In the last four fiscal years (FY13 to FY16), the turnover of Banaskantha District Cooperative Milk Producers’ Union aka Banas Dairy has jumped from R3,551 crore to R6,112 crore (a growth of 73%).
In the last four fiscal years (FY13 to FY16), the turnover of Banaskantha District Cooperative Milk Producers’ Union aka Banas Dairy has jumped from R3,551 crore to R6,112 crore (a growth of 73%) with corresponding increase in volume of milk procurement from dairy farmers. Being the biggest contributor (25%) to the total quantity of milk procured by Gujarat Cooperative Milk Marketing Federation (GCMMF) popularly known as Amul, Banas anticipates further acceleration in milk procurement in years to come. Bipin Patel, managing director, Banas Dairy spoke to Sandip Das on reasons behind success of the biggest dairy in the country. Excerpts:
What are key factors responsible for so many people engaged in the dairy business?
Banaskantha district gets around 600 millimetre of rainfall annually against the national average of around 900 mm rains. Normally, the actual rainfall is often below average. Besides the district is located next to Kutch desert. In such conditions, people started getting engaged in dairy farming. Besides, we have been consistently giving remunerative prices to dairy farmers. We also help them by providing support through supplying cattle feed, veterinary services, providing training to the farmers for running the dairy business professionally, etc.
There are farmers who have two cows or buffalos at present, are now aiming at keeping more cattle. Even landless people are also keeping cattle. There is minimal presence of industries in this district. Earlier, agriculture used to be key livelihood option. Now dairy has become main business for the farmers, as it provides assured income. Moreover, one does not need to go out of the village to sell their produce. Women presence is also very high in this business.
How do you anticipate the growth of this dairy in the next decade or so?
We are into the milk production business. As people are getting more health conscious, the demand for dairy products is rising in the domestic market. There are lot of untapped market. Amul has not penetrated into many areas. We foresee growth in dairy business would continue for another 10-15 years. We do not anticipate any slowdown. The cooperatives are three-tier structures. In order to get better results, everybody has to be efficient including the farmers, village-level societies, district unions, etc. Efficiency comes when there is ownership of the leaders. Unlike other states, there is no bureaucracy in our system and people working in cooperatives have longer tenure. We are successful because of the transparent transactions from procurement to selling of the milk products. Loyalty of the farmers to the federations is enormous. It took more than 40 years to build this loyalty.
How do farmers or those who own cattle benefit from selling milk?

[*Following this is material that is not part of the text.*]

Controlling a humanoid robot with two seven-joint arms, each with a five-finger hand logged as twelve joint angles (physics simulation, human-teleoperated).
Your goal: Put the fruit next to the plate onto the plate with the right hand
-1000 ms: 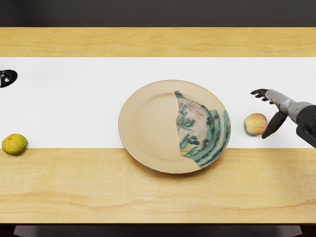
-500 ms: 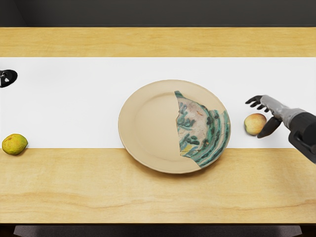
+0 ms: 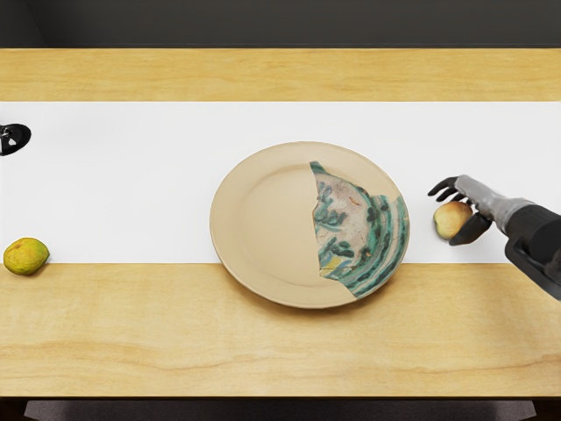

We get money from the market after selling milk. We give back 86 paise to farmers from R1 earned from the selling dairy products. In the remaining 14 paise, we are managing everything — processing, packaging, quality, staff salaries, etc. We need to be extremely efficient to survive in this business. Dairy has impacted people especially in the education sector. Farmers are giving education to their children. At low risk and low cost, smallholder dairy production helping economic activity in the district. Dairying can reduce poverty and improve livelihoods because of its high returns to land and labour, and its many forward and backward linkages. The trade of milk from rural areas to cities is an excellent tool for transferring capital from richer cities to poorer rural areas.